Hello everyone, I've come across a complication while doing some data analysis and was looking for some advice and interpretations.
I need to a run a two way ANCOVA on some data; I'm testing the effects and interactions from 2 independent variables, and our experiments were performed on samples that came in multiple batches so values representing untreated samples per batch need to be included as a co-variate in order to account for batch variation.
I've needed to run these models for analysis of different metabolites in the samples. But there is significant heteroscedasticity and heterogeneity of variance in multiple analyses. I have tried transforming values, but this hasn't worked ( in some cases this even violated normal distribution).
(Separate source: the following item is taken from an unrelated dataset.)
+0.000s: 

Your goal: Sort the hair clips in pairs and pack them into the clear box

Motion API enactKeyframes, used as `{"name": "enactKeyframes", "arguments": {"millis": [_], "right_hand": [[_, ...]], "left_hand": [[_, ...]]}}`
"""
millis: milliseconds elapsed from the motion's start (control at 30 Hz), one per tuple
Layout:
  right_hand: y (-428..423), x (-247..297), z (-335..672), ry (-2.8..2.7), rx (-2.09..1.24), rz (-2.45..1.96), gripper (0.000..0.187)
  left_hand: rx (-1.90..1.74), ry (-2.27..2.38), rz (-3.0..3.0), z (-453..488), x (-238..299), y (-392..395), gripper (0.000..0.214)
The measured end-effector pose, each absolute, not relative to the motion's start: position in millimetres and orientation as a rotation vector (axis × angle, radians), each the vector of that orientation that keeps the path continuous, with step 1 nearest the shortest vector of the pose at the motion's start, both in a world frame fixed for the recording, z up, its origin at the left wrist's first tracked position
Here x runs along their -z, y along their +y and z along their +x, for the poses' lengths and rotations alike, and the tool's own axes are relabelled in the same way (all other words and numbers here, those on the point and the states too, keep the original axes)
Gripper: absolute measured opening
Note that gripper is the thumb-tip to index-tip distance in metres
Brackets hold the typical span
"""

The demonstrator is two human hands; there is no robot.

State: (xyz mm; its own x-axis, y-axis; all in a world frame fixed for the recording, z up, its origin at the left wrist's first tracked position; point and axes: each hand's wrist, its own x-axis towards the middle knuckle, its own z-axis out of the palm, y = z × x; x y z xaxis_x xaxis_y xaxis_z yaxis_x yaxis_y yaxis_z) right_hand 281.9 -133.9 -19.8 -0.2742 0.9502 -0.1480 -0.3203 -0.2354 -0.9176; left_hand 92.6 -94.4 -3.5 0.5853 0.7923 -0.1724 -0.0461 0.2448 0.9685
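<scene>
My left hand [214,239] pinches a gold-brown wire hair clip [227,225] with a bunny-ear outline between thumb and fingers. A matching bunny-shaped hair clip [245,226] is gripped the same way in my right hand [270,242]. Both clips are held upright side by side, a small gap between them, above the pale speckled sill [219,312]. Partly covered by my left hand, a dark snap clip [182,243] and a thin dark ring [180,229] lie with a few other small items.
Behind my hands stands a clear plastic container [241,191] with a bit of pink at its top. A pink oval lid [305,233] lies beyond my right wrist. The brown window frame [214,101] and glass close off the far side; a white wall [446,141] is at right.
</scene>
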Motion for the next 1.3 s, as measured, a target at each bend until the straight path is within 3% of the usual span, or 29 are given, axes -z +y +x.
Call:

I have found that if there are heterogenous variances in your models then you can either: carry out a two way ANCOVA with robust standard errors (HC3 or HC4) , or weighted least squares regression. However, there are no specific details on how to perform these in SPSS, or how to interpret any outputs.
I am certainly not a statistician, therefore I'd like to run my queries by the community so I can determine the best way forward. Therefore, the main questions I have are as follows:
1. How do you perform a two way ANCOVA with robust standard errors in SPSS version 25?
2. What exactly does the robust standard error accomplish; does it provide homogeneity to your dataset or does it just give confidence intervals and outputs that are appropriate for heterogenous data? (again, I'm no statistician so I'm not very familiar with these terms)
3. After applying robust standard errors, can I still use the 2 way ANCOVA to report my data? Or will a non-parametric test need to be used?
Any help or advice would be massively appreciated, thank you in advance for your attention.